Una recente visita al Muse di Trento, uno dei più moderni e interessanti musei di scienze naturali che si possano visitare, mi ha sprofondato per giorni in riflessioni sui grandi numeri della Terra, delle ere geologiche e dell’evoluzione delle forme di vita. Milioni e miliardi di anni in cui migliaia di specie sono apparse e scomparse, si sono trasformate e contaminate a me fanno l’effetto dell’infinito leopardiano, ove per poco il cor non si spaura.

La novità dell’allestimento museale trentino è che rispetto alle raccolte di naturalia – animali imbalsamati, pietre, fossili, flora essiccata – che offrono in genere queste istituzioni secondo un’impostazione ancora sette-ottocentesca volta a suscitare la meraviglia, qui tutto è governato da una vera filosofia ecologica, l’unico pensiero che abbia senso proporre oggi come globale sul pianeta, ricominciando a pensarci come a un grande ecosistema interconnesso nelle sue varie parti.
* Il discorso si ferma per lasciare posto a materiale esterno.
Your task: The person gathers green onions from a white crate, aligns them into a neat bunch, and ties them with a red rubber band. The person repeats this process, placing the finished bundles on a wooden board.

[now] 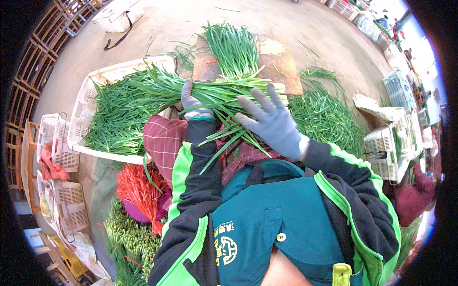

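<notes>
My left hand (193, 100), in a grey glove, is closed around a bunch of long green leafy stalks (222, 93), probably garlic chives. The pale stem ends point right, above my lap. My right hand (272, 119), gloved too, is spread with fingers apart over the stem end; whether it touches the stalks I cannot tell. Just beyond, another bunch of the greens (232, 50) lies on a worn wooden board (282, 68). Some loose leaves hang down from the held bunch over my checked trousers.
A white plastic crate (80, 118) heaped with greens stands at the left. Loose greens (325, 121) lie on the floor at the right. Red plastic ties (141, 189) and tied bundles (132, 236) sit lower left. More crates (381, 146) stand at the right, with a person (417, 196) nearby.
</notes>
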Demonstrator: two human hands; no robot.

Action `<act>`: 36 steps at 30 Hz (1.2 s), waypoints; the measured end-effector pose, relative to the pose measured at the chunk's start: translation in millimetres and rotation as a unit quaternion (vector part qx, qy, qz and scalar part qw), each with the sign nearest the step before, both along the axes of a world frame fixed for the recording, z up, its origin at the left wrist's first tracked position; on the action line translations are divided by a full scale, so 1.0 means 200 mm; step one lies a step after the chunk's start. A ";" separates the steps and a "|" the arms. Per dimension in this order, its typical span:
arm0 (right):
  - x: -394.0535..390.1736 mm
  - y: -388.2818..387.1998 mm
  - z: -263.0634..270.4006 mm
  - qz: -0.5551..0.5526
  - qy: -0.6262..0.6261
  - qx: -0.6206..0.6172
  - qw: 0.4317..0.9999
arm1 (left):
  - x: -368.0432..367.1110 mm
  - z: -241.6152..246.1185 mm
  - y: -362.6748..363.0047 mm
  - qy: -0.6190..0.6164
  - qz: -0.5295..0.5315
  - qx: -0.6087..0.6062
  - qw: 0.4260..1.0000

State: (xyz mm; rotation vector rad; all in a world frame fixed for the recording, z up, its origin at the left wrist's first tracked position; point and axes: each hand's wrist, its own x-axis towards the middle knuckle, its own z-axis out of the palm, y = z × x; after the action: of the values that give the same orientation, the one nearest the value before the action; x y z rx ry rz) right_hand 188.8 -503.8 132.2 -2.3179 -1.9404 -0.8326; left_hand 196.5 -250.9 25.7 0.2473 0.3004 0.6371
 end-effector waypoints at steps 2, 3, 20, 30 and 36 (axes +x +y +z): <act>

Il Muse e un libro che ho letto di recente, La specie imprevista. Fraintendimenti sull’evoluzione umana di Henry Gee (il Mulino 2016), esprimono una posizione molto critica nei confronti dell’antropocentrismo che vorrebbe l’uomo al culmine di una supposta scala evolutiva e di un disegno teleologico. Semplicemente in natura l’uomo è un animale come gli altri all’interno di un’ininterrotta catena dell’essere, e perfino la sua supposta maggior intelligenza, se messa a confronto con le altrettanto incredibili capacità adattative e progettuali di altre forme di vita, pone seri dubbi sulla gerarchia che la narrazione umana fa del cosmo in modo unilaterale.
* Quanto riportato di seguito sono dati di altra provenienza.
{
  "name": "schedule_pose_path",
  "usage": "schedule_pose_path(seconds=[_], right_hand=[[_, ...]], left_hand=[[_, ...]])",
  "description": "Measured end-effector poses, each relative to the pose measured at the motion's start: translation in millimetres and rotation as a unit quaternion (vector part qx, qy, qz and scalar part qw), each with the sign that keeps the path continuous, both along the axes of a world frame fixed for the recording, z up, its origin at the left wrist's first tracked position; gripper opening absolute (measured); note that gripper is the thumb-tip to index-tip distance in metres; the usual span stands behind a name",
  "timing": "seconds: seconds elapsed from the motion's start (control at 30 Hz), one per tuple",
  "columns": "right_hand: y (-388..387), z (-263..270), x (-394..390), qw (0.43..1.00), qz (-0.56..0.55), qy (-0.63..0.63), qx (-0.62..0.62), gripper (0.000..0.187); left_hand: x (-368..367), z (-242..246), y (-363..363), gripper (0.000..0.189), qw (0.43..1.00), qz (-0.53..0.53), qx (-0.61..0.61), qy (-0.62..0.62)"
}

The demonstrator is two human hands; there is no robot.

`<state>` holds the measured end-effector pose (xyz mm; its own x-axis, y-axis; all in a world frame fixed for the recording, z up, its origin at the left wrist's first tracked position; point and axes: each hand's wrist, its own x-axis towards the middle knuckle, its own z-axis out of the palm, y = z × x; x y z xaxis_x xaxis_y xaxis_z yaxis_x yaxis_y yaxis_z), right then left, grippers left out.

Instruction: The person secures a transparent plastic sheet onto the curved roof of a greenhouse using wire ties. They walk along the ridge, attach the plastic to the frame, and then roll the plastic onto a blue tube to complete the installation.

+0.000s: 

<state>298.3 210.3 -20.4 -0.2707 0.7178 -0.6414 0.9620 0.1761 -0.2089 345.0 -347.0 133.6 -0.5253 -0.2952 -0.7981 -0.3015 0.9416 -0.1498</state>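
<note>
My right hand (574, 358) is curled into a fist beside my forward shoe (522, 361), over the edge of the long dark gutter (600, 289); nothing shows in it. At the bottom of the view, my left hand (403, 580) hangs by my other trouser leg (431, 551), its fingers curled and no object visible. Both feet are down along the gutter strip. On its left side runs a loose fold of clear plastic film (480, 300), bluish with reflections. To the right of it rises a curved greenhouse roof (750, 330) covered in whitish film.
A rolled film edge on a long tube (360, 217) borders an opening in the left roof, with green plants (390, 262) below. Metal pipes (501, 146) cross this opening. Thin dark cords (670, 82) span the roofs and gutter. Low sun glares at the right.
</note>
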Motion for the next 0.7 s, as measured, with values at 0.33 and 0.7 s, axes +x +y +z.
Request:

Piuttosto poiché non ci è dato sapere cosa pensino di noi gli animali e ogni altro essere vivente, quello che non smetto di domandarmi senza trovare una risposta soddisfacente è: la nostra unicità consiste forse nel tracciare incessantemente la nostra storia, nell’aver bisogno costante di storie che ci rappresentino e lascino testimonianza?